Gapski sub-divides Digital Literacy into two main strands: “instrumental-technological” and “normative media-educational,” corresponding respectively to usage/functionality, and pedagogical aims (Gapski, 2001, in Pietrass, 2007; Gapski, 2007). These strands are operationalized into three forms of competence: (a) Interpreting messages; (b) Choosing messages; and (c) Articulating messages.
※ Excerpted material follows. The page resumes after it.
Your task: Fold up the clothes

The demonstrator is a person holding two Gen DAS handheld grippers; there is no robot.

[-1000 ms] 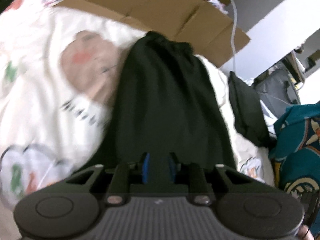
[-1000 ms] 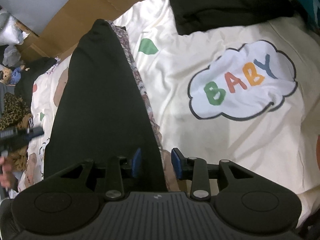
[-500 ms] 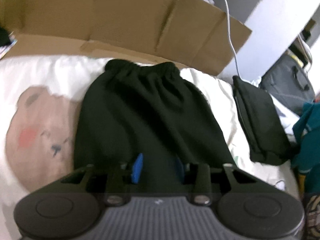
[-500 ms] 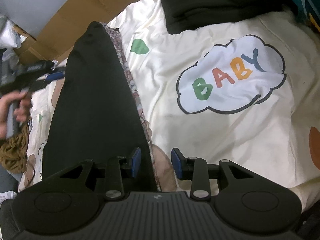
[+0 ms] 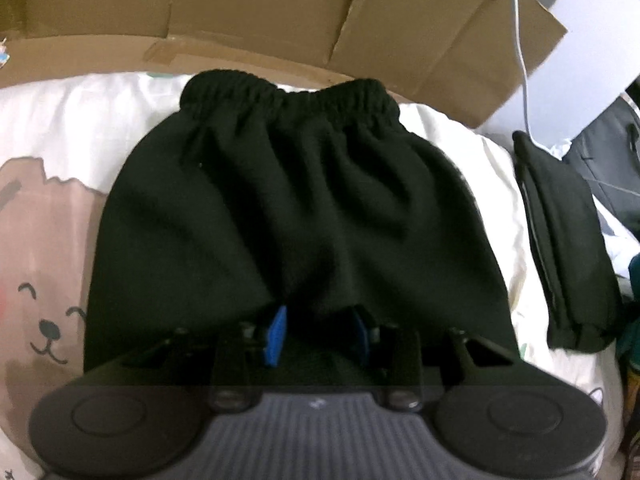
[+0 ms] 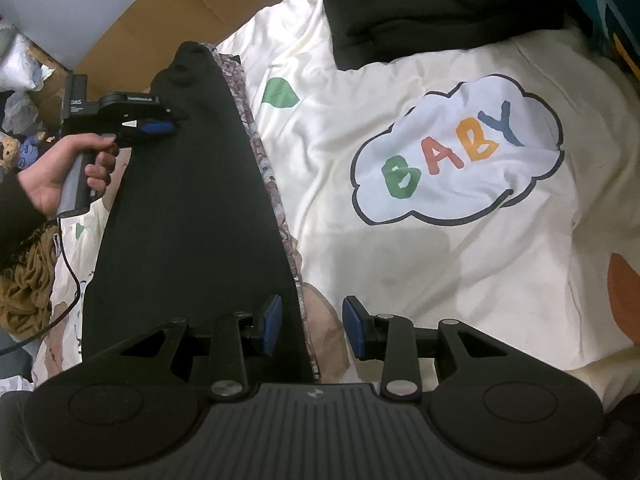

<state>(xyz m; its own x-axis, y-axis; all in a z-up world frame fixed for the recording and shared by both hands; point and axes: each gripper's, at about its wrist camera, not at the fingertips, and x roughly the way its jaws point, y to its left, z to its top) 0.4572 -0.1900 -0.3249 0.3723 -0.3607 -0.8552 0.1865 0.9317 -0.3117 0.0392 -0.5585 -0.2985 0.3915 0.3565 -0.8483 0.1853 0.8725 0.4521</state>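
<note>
Bedspread (image 6: 460, 264) under tilted right tool (image 6: 312, 326)

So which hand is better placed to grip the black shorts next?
Probably right: the right gripper holds open jaws astride a side edge of the black shorts. The left gripper has just been opening its jaws, cloth loose between them.

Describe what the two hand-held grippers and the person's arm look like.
Each hand-held gripper, left and right, is black with a ribbed grey-black body, two round discs, silver screws and blue finger pads. The left has a grey handle, white lettering and a trailing black cable. The person wears a dark sleeve.
</note>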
In turn, these competences inform objectives and measures of functional, cognitive and ethical proficiencies.

Calvani, Fini and Ranieri (2009) summarize digital literacy as a combination of concrete and unquantifiable skills (see Figure 1):

[Digital Literacy] is being able to explore and face new technological situations in a flexible way, to analyze, select and critically evaluate data and information, to exploit technological potentials in order to represent and solve problems and build shared and collaborative knowledge, while fostering awareness of one’s own personal responsibilities and the respect of reciprocal rights/obligations (p. 60-61).
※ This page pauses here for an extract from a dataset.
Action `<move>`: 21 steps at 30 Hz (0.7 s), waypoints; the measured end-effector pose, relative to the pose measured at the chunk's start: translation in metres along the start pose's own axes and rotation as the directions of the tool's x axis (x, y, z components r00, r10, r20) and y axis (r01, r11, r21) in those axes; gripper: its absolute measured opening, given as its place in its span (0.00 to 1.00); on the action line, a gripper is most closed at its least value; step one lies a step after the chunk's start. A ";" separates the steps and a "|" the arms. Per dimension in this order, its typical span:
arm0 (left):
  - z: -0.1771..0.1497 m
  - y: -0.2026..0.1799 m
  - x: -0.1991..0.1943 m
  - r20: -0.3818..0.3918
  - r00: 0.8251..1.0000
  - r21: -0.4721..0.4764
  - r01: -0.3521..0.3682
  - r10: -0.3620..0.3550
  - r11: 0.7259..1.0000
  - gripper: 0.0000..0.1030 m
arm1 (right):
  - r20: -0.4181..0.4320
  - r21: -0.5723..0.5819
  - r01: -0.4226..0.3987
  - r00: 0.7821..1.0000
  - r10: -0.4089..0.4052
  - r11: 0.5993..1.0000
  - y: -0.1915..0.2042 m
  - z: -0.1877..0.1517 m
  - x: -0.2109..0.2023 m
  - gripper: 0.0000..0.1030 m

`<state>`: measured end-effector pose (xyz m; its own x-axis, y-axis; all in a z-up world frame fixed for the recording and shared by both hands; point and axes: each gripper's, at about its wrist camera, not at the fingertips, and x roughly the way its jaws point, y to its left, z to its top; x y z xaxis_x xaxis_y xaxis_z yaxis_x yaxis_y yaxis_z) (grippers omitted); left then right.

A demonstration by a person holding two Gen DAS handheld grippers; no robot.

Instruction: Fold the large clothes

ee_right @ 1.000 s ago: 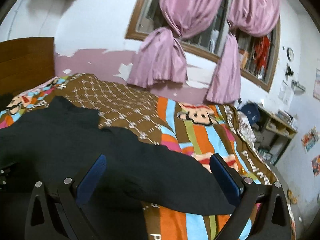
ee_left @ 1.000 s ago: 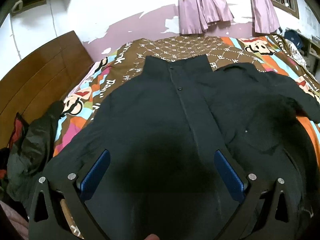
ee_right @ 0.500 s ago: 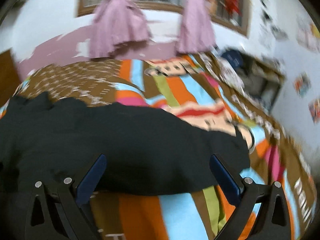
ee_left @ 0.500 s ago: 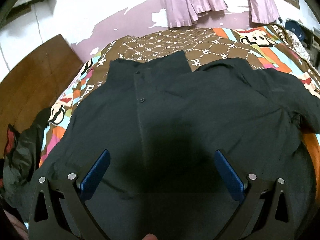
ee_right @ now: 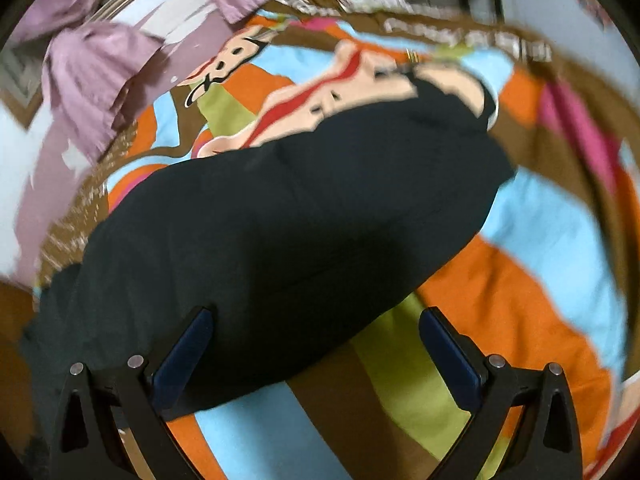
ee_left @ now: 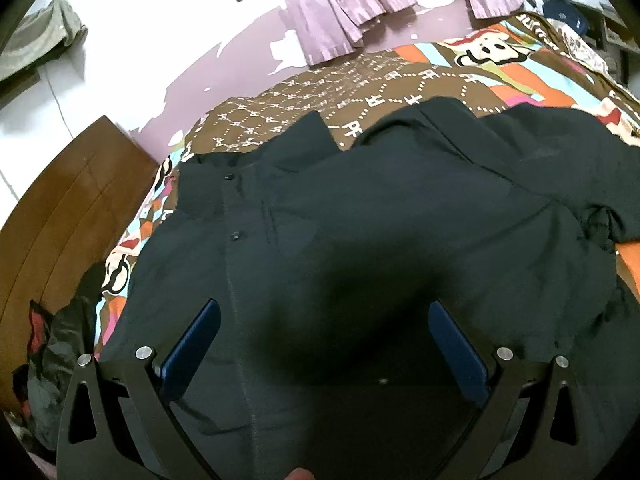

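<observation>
My right hand-held gripper (ee_right: 314, 354) has swung, jaws wide and empty, towards the jacket (ee_left: 380, 240) sleeve (ee_right: 280, 220); folding comes next.

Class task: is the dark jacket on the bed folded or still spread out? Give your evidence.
Mostly spread: the dark jacket lies flat on the bedspread, button front up, one sleeve stretched sideways.

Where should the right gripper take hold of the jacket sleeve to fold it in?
Probably at the cuff end of the sleeve, coming in from the open bedspread side. The sleeve lies flat and stretched outward, its far end free, with bare bedding around it. The right gripper is open above it.
</observation>
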<state>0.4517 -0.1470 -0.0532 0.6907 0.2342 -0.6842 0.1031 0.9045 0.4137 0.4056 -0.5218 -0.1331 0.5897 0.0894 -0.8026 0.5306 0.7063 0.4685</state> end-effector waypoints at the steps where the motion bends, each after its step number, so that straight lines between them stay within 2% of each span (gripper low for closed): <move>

Figure 1 – Intersecting Areas of Digital Literacy

Figure 1 – Intersecting Areas of Digital Literacy

Martin and Grudziecki (2006) propose a model of individual development between levels of Digital Literacy disciplines (see Figure 2):


Figure 2 – Three Levels of Digital Literacy Development

Figure 2 – Three Levels of Digital Literacy Development

The model reflects the fluidity between the cognitive, functional and creative aspects of Digital Literacy suggesting that literacy development is not necessarily a linear process, nor rooted only in specific tasks.

From a more philosophical approach, Digital Literacy introduces questions about concepts of individualism and media psychology. Gapski (2007) describes Digital Literacy as having subjective interpretations across various global cultural systems, suggesting that the values used in assessment must consider a wide set of socially based strategies for measurement.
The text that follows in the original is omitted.